Gestion des matières résiduelles – Bien que les délégués se soient entendus sur une quinzaine de recommandations sur la gestion des déchets, le texte du groupe de travail n’a pas été finalisé, quelques points étant toujours en suspens au terme des pourparlers dont une référence au processus consultatif du PNUE sur les options de financement pour les produits chimiques et les déchets ; une recommandation sur le renforcement des capacités, le soutien financier et le transfert de technologie pour réduire, recycler et éliminer les déchets de manière rationnelle ; et l’octroi de ressources nouvelles et additionnelles aux pays en développement (réclamé par le G77/Chine). Cependant, les délégués ont approuvé, entre autres, les recommandations surl’établissement d’objectifs, de cibles et d’indicateurs nationaux ; la réduction de la quantité de déchets éliminés dans les décharges (notamment les déchets biodégradables) ; la responsabilité élargie des producteurs ; l’élaboration de politiques de production durable encourageant la fabrication de produits recyclables ; la prise en compte du cycle de vie des produits ; le recyclage sécuritaire des déchets électroniques (e-waste) ; le renforcement de la mise en œuvre des conventions et accords multilatéraux sur la gestion des déchets, notamment la Convention de Bâle sur le contrôle des mouvements transfrontaliers de déchets dangereux et de leur élimination ; et l’identification d’actions pouvant être prises en charge par le Partenariat mondial sur la gestion des déchets et le Partenariat international pour le développement des services de gestion des déchets des administrations locales (IPLA), lancé dans le cadre de la CDD-19.

Mines – Même si, à l’instar des autres thématiques, la section sur l’extraction minière n’a pas été adoptée, aucun désaccord ne subsistait au moment de clore la CDD-19. Le texte final reconnaît que l’extraction minière est cohérente avec les Principes de Rio sur le développement durable et convient de la nécessité de créer des liens entre l’exploitation minière et d’autres secteurs de la société afin qu’elle bénéficie aux collectivités ; d’élaborer des politiques et des cadres réglementaires et juridiques pour promouvoir l’exploitation durable des mines et atténuer leurs impacts négatifs sur la société et l’environnement ; d’encourager l’appui financier et technique, de même que le renforcement des capacités ; de promouvoir et protéger les droits des communautés autochtones et locales (CAL), notamment leurs droits fonciers ; et de reconnaître les travaux du Forum intergouvernemental sur les mines, les minéraux, les métaux et le développement durable, y compris son Cadre stratégique pour le secteur minier.

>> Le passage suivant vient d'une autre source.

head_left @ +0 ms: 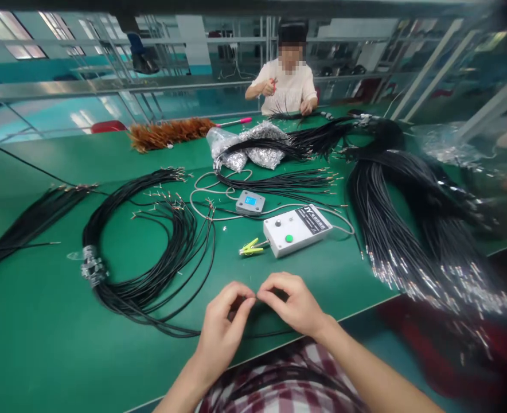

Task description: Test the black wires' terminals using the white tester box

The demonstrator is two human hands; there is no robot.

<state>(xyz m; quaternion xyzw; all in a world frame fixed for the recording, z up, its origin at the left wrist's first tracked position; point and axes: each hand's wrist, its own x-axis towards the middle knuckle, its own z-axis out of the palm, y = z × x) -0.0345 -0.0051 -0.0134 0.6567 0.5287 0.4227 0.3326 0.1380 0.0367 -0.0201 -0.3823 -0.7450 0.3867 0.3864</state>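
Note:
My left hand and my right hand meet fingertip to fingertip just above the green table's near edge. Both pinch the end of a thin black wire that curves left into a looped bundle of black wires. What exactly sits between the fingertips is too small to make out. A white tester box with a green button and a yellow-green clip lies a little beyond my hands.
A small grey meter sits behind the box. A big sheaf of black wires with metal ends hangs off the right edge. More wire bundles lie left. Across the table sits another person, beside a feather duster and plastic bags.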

Interconnexions, enjeux transversaux et moyens de mise en œuvre – Bien que les délégués aient rapidement convenu que les cinq thèmes de la CDD-19 sont interconnectés et devraient être abordés de manière cohérente, les différends sur les MOI ont largement contribué à faire échouer les négociations. D’un côté, le G77/Chine s’est opposé au passage sur la bonne gouvernance et à l’utilisation du terme « économie verte », bien qu’il ait ensuite été remplacé par l’expression, moins connotée, « d’économie plus propre et plus économe en ressources ». De l’autre, les États-Unis ont refusé d’inclure un passage (proposé par le G77/Chine) exigeant que le transfert de technologies écologiques vers les PED se fasse selon des conditions privilégiées (concessional terms). Les États-Unis, l’Union européenne et d’autres pays développés se sont opposés au passage appelant au respect des engagements d’aide publique au développement (APD), incluant ceux du Sommet du G8 de Gleneagles (Écosse, 2005). Enfin, les États-Unis, le Canada et le Japon se sont opposés à la mention du droit des peuples vivant sous occupation étrangère et coloniale, une autre revendication importante du G77/Chine.

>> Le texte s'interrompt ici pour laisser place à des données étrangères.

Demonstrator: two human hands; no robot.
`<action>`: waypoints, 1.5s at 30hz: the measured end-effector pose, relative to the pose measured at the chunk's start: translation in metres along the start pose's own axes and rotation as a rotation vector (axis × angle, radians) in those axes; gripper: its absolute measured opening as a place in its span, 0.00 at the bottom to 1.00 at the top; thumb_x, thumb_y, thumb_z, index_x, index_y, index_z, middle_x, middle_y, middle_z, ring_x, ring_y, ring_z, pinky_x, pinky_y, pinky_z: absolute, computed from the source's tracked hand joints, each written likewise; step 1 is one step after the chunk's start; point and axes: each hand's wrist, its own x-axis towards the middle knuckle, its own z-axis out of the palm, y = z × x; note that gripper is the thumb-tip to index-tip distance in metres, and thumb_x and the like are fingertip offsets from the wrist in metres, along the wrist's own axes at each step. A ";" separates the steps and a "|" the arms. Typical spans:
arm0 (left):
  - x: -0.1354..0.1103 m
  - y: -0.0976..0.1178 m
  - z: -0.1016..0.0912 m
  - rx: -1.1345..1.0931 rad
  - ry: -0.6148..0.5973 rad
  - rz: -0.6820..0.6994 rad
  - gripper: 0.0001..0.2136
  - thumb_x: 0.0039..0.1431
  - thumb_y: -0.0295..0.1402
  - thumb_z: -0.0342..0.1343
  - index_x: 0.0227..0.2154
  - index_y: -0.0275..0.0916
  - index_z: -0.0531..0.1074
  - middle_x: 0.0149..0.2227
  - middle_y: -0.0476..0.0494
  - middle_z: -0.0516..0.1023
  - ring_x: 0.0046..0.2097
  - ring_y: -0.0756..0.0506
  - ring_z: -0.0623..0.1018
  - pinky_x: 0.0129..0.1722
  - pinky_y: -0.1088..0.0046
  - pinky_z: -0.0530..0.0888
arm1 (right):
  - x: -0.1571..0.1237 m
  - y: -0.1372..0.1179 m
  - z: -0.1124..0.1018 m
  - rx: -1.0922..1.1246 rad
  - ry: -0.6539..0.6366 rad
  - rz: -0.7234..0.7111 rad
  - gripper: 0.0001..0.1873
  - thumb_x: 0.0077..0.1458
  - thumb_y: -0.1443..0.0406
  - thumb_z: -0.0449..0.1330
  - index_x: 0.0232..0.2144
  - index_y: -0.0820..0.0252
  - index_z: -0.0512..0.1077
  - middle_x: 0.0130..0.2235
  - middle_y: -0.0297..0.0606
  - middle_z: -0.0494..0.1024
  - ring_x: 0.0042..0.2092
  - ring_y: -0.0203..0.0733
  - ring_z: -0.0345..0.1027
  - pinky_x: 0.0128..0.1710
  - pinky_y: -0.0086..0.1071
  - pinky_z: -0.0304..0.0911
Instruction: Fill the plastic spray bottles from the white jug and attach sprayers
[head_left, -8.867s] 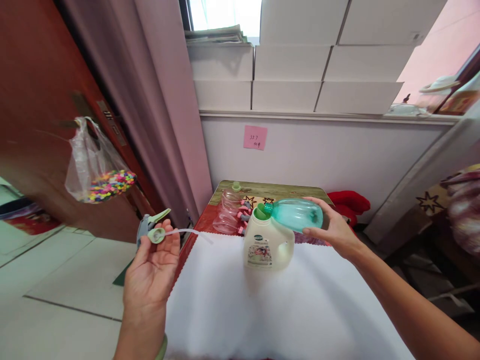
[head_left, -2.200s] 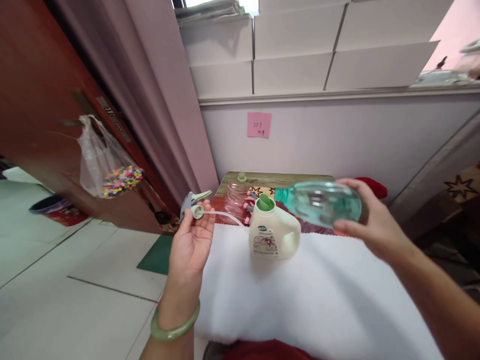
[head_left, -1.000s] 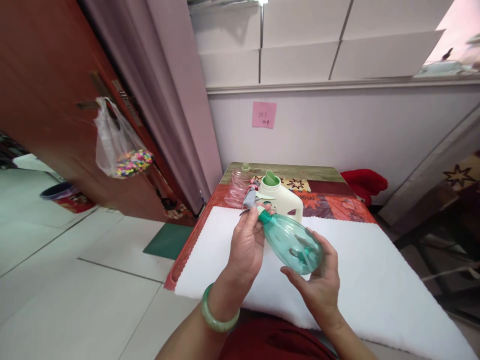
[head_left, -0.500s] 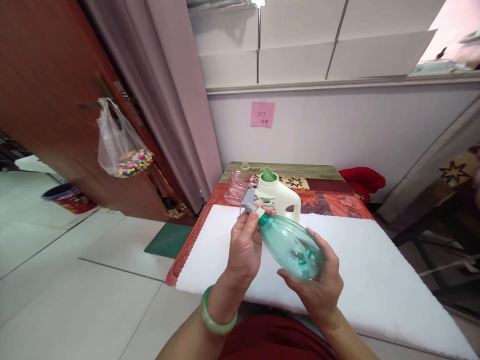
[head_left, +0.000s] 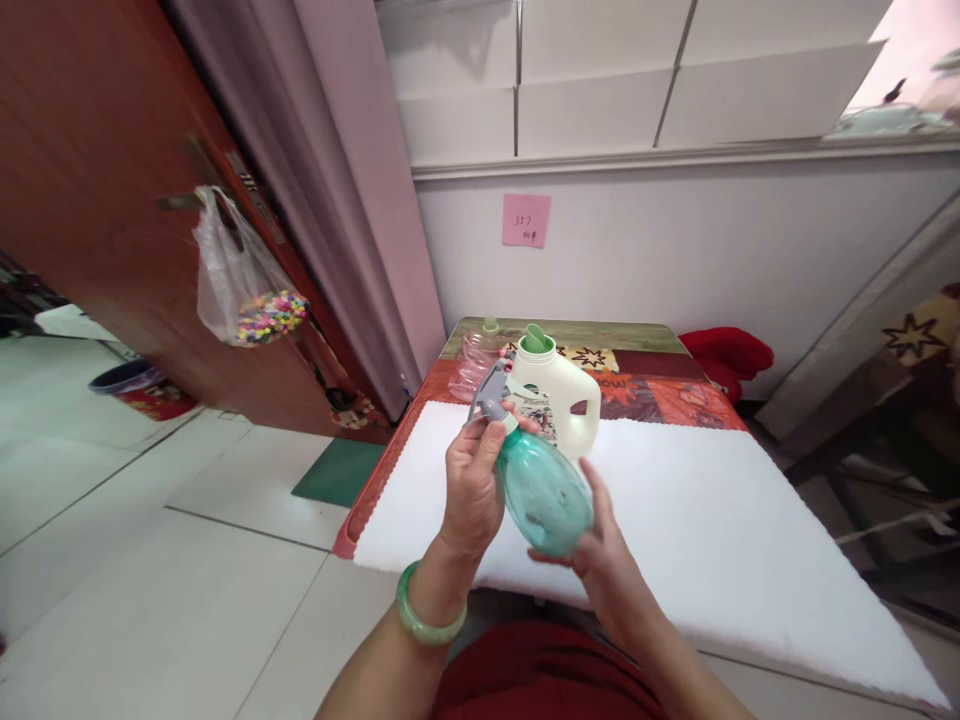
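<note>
A clear teal spray bottle [head_left: 546,492] with a grey trigger head is tilted in front of me, its nozzle end up and to the left. My left hand [head_left: 474,480] grips it around the neck, just under the trigger. At the rounded base, my right hand [head_left: 592,535] cups the bottle with thumb and fingers on either side. Right behind the bottle stands a cream detergent jug [head_left: 574,385] with a side handle and a green spout in its open mouth. A clear pink bottle [head_left: 474,362] with a green cap is beside the jug, to its left.
A white mat [head_left: 697,520] covers the front of the table [head_left: 637,340], which has a red patterned cover. A pink note [head_left: 526,220] is stuck on the wall. Left, a plastic bag [head_left: 244,290] of colourful bits hangs from the door handle. A bucket [head_left: 146,388] stands on the floor.
Both hands have moved left with the spray bottle, which now points more steeply downward at its base. More of the jug's front shows.
</note>
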 end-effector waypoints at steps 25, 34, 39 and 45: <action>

Le prochain cycle d’implantation de la CDD, qui débutera en 2012, portera sur les forêts, la biodiversité, les biotechnologies, le tourisme et les montagnes.

Participation de la Francophonie à la CDD-19

L’Institut de l’énergie et de l’environnement de la Francophonie (IEFP) a organisé, le samedi 30 avril 2011, une rencontre d’information et d’échanges en vue de la CDD-19. Les délégués ont notamment discuté des résultats attendus de la CDD-19, de même que de la mise en œuvre du 10YFP dans l’espace francophone. Notons que l’IEPF est engagé dans les discussions sur les modes de consommation et de production durables depuis le tout début du Processus de Marrakech, notamment à travers l’organisation d’événements parallèles.

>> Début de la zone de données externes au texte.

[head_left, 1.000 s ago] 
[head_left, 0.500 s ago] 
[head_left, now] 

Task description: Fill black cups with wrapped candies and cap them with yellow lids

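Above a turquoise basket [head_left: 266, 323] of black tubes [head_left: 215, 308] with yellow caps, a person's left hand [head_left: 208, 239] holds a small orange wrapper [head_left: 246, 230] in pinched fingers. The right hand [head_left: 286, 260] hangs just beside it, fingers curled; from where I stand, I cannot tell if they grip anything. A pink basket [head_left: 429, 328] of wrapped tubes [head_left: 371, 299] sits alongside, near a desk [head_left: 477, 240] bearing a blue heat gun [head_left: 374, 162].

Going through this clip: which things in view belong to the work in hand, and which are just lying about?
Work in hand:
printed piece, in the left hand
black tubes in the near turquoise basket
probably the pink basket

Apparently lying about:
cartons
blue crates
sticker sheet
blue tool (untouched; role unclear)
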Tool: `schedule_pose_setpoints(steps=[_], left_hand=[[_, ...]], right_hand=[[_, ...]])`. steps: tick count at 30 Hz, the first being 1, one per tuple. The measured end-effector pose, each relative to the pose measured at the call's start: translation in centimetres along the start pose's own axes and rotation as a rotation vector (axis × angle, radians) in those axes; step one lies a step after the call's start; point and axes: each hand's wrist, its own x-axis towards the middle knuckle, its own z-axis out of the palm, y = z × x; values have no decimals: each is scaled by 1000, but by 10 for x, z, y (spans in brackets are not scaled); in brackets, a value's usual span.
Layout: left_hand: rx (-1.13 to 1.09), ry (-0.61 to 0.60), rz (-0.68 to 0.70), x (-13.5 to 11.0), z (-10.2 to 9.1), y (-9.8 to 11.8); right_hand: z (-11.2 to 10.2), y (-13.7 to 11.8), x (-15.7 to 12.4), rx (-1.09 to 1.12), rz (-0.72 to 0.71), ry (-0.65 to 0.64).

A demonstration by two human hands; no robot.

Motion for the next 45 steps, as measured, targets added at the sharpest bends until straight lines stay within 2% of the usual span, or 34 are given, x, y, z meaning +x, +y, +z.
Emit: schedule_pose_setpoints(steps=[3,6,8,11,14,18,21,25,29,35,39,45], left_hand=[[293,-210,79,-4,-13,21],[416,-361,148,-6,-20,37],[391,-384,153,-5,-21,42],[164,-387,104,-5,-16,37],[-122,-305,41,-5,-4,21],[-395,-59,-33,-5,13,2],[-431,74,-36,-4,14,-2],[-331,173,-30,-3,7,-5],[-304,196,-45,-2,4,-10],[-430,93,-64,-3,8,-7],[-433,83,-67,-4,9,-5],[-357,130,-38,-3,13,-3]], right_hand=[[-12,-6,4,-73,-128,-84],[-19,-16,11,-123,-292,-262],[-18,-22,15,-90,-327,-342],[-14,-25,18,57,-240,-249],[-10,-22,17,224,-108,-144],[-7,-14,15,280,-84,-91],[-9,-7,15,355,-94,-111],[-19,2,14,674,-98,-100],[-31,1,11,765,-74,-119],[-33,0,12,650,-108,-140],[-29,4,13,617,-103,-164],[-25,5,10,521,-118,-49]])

En outre, les délégués ont échangé sur le déploiement de la norme ISO 26000 sur la responsabilité sociétale, qui constitue à la fois un outil de mise en œuvre du 10YFP et des Stratégies nationales de développement durable (SNDD). À cet effet, l’OIF envisage le développement d’un partenariat pour faciliter l’ancrage institutionnel de cette norme comme outil de gouvernance du développement durable.

Sources
Page de la CDD-19. DAES.
Version provisoire du texte de négociation du président. DAES.
Communiqué (9e et 10e séances). ECOSOC.
Communiqué (tables-rondes ministérielles). ECOSOC.
Bulletin des négociations de la Terre. IIDD.
Opération de la Francophonie. IEPF.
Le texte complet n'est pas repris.